The knowledge base was unveiled by the design study team in the
framework of the annual Enabling Grids for E-sciencE (EGEE) project
user forum, held in Clermont-Ferrand, France. Its design is similar to
that of the well-known online encyclopaedia Wikipedia, so that the NGIs
themselves can enter and edit the content.
'The EGI Knowledge Base is a great tool, which provides a very
useful overview of the situation of NGIs and grid projects in Europe,'
says Jacko Koster, the NGI representative for Norway. 'This is an
important basis for the developments of the EGI, but also for the
advancement of the individual countries. By learning how one country
addresses particular problems, other countries could learn and avoid
early pitfalls.'
'The future EGI organisation is intended to be the glue between the
various grid communities in Europe and beyond,' Mr Kranzlmüller adds.

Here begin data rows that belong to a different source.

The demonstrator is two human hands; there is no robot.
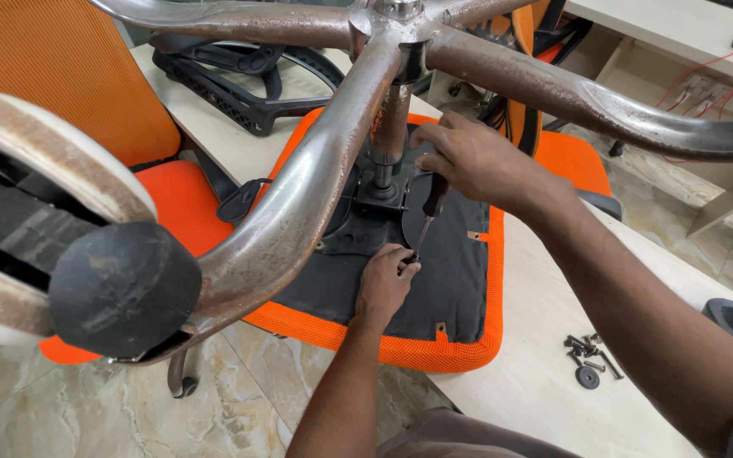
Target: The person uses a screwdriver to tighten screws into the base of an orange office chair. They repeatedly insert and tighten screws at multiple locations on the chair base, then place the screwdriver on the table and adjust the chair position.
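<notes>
one upturned orange office chair seat [460, 348] lies on a pale table [545, 373], its rusty five-arm base [316, 178] pointing up with one caster [36, 170] near left. the right hand [477, 161] grips one screwdriver [430, 212]; the left hand [383, 280] pinches at its tip on the black underside. a small pile of black screws [587, 352] sits near right. marble floor shows left, where the seat overhangs the table edge.

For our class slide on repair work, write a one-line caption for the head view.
Right hand drives a screwdriver into an upturned orange chair seat while the left hand steadies its tip.
</notes>
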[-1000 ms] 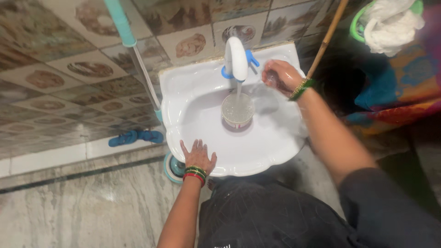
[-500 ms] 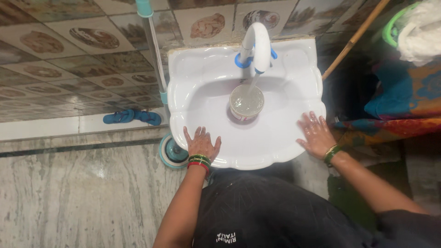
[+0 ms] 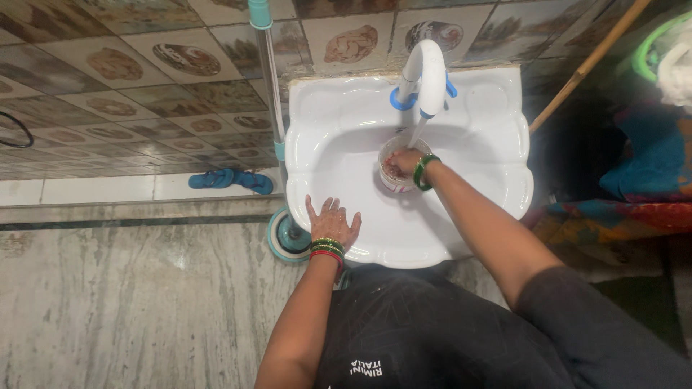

'For this, we are seeking to implement the right processes and
mechanisms, and the sharing of functionality between National Grid
Initiatives and EGI. The result will be a sustainable environment for
the application communities utilising grid infrastructures for their
everyday work.'
The EGI Design Study intends to develop a new organisational model
of a sustainable pan-European grid infrastructure. The project, funded
with €2.5 million under the Sixth Framework Programme (FP6), assesses
technical and financial feasibility of such a grid service, with a view
to Member State policy-makers and funding agencies. Its work is based
on the EGEE project.
'The experience of EGEE is an invaluable asset in the preparation
of the EGI organisation,' says EGI project director Dieter
Kranzlmüller. 'The results of EGEE and the input from the EGEE experts
are of major importance in solving the many challenges of setting up a
sustainable organisation for the operation of the European grid.'
The original EGEE project started in spring 2004, aiming to
integrate national, regional and thematic computing and data Grids to
create a European Grid-empowered infrastructure for the support of the
European Research Area (ERA). Now in the second phase, the current
EGEE-II project builds on the work of the EGEE project to provide a
production quality, seamless Grid infrastructure service across the ERA
and across the globe. The infrastructure benefits academic and
industrial researchers in their daily work by providing round-the-clock
access to a common pool of major storage, computing and networking
facilities, independent of geographic location.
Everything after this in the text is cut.